■ Task requirements ■
The entire listing below is to be written out exactly, minus the pictures.

■ Provided material ■
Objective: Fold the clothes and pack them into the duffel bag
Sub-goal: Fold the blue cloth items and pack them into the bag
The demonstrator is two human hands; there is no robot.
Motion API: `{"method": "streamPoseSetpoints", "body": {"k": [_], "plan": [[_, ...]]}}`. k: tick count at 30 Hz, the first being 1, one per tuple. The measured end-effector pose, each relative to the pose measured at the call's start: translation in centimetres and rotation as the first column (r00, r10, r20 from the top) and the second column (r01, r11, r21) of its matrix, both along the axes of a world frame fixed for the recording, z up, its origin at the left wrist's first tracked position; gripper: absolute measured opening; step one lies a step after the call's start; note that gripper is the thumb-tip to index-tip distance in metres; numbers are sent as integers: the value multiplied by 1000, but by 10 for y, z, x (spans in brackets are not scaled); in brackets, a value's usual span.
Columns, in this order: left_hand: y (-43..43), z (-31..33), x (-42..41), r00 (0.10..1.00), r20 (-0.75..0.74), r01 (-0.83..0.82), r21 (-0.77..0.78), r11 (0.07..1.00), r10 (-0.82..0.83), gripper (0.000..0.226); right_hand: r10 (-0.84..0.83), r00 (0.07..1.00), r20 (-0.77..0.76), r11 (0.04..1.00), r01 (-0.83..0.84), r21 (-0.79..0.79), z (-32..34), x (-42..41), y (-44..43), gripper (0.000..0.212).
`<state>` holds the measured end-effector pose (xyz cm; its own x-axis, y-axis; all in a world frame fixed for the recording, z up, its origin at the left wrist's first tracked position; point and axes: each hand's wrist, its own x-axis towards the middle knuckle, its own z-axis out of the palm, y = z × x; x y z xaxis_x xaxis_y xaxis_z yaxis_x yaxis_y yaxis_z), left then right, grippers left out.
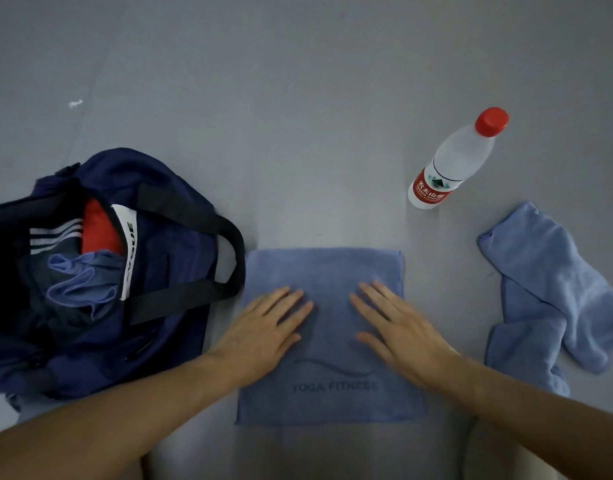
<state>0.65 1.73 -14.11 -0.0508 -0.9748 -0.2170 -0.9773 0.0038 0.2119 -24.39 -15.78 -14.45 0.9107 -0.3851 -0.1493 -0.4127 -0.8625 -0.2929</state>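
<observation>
Nearest the camera, two bare forearms reach in from the lower corners. The left hand (263, 336) and right hand (400, 336) both lie flat, palms down, on a folded blue towel (329, 268). The fingers are straight and slightly spread, gripping nothing, and the two hands lie apart with a strip of towel between them.

The towel lies squared on the grey surface (332, 133). Near its front edge is a dark wavy line and, beneath it, the words "YOGA FITNESS", readable though faint.

To the left, just beside the towel, sits the navy duffel bag (180, 244), open at the top. One black handle (194, 216) arches towards the towel's far left corner. Inside the bag:
- a dark garment with white stripes (55, 237)
- a red item (99, 230)
- a crumpled blue cloth (83, 282)
- a white label (129, 251) with bold black lettering, partly hidden; only the ending "UE" can be read

To the right, well apart from the folded towel, a second blue towel (547, 289) lies unfolded and rumpled.

Farther back on the right stands a clear plastic bottle (457, 161) with a red cap (492, 121). Its red label (431, 190) carries white Chinese characters and a green-and-white emblem; the smaller line beneath is too blurred to read.

Farthest away, on the left, is a small white scrap (75, 103).
</observation>
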Motion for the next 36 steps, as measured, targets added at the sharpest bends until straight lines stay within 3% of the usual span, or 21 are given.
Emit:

■ Solution for this exercise ■
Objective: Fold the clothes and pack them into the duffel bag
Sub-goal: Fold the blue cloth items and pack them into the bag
The demonstrator is two human hands; there is no robot.
Motion API: `{"method": "streamPoseSetpoints", "body": {"k": [_], "plan": [[_, ...]]}}`. k: tick count at 30 Hz, the first being 1, one per tuple. The measured end-effector pose, each relative to the pose measured at the call's start: translation in centimetres and rotation as the first column (r00, r10, r20 from the top) and the second column (r01, r11, r21) of its matrix, both along the axes of a world frame fixed for the recording, z up, its origin at the left wrist's first tracked position; gripper: absolute measured opening; step one lies a step after the call's start; note that gripper is the thumb-tip to index-tip distance in metres; numbers are sent as integers: the value multiplied by 1000, but by 10 for y, z, x (spans in brackets are not scaled); in brackets, a value's usual span.
Columns, in this order: left_hand: y (-43..43), z (-31..33), x (-42..41), r00 (0.10..1.00), r20 (-0.75..0.74), r01 (-0.83..0.82), r21 (-0.77..0.78), r11 (0.07..1.00), r10 (-0.82..0.83), gripper (0.000..0.226); right_hand: r10 (-0.84..0.83), r00 (0.07..1.00), r20 (-0.77..0.76), r11 (0.04..1.00), r01 (-0.83..0.84), r21 (-0.79..0.79), z (-32..34), x (-42..41), y (-44..43), gripper (0.000..0.212).
`<state>` holds the measured end-effector pose (xyz cm; its own x-axis, y-axis; all in a world frame fixed for the recording, z up, its origin at the left wrist's first tracked position; point and axes: each hand's wrist, its own x-axis towards the middle knuckle, its own z-axis out of the palm, y = z × x; x y z xaxis_x xaxis_y xaxis_z yaxis_x yaxis_y yaxis_z), left then right, grippers left out.
<state>0.65 1.73 -14.11 -0.0508 -0.9748 -0.2170 -0.9773 0.0038 0.2119 -24.39 -15.78 -14.45 0.9107 -0.3851 -0.1493 -0.4127 -0.8625 -0.2929</state>
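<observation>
Nearest the camera, two bare forearms reach in from the lower corners. The left hand (263, 336) and right hand (400, 336) both lie flat, palms down, on a folded blue towel (329, 268). The fingers are straight and slightly spread, gripping nothing, and the two hands lie apart with a strip of towel between them.

The towel lies squared on the grey surface (332, 133). Near its front edge is a dark wavy line and, beneath it, the words "YOGA FITNESS", readable though faint.

To the left, just beside the towel, sits the navy duffel bag (180, 244), open at the top. One black handle (194, 216) arches towards the towel's far left corner. Inside the bag:
- a dark garment with white stripes (55, 237)
- a red item (99, 230)
- a crumpled blue cloth (83, 282)
- a white label (129, 251) with bold black lettering, partly hidden; only the ending "UE" can be read

To the right, well apart from the folded towel, a second blue towel (547, 289) lies unfolded and rumpled.

Farther back on the right stands a clear plastic bottle (457, 161) with a red cap (492, 121). Its red label (431, 190) carries white Chinese characters and a green-and-white emblem; the smaller line beneath is too blurred to read.

Farthest away, on the left, is a small white scrap (75, 103).
</observation>
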Motion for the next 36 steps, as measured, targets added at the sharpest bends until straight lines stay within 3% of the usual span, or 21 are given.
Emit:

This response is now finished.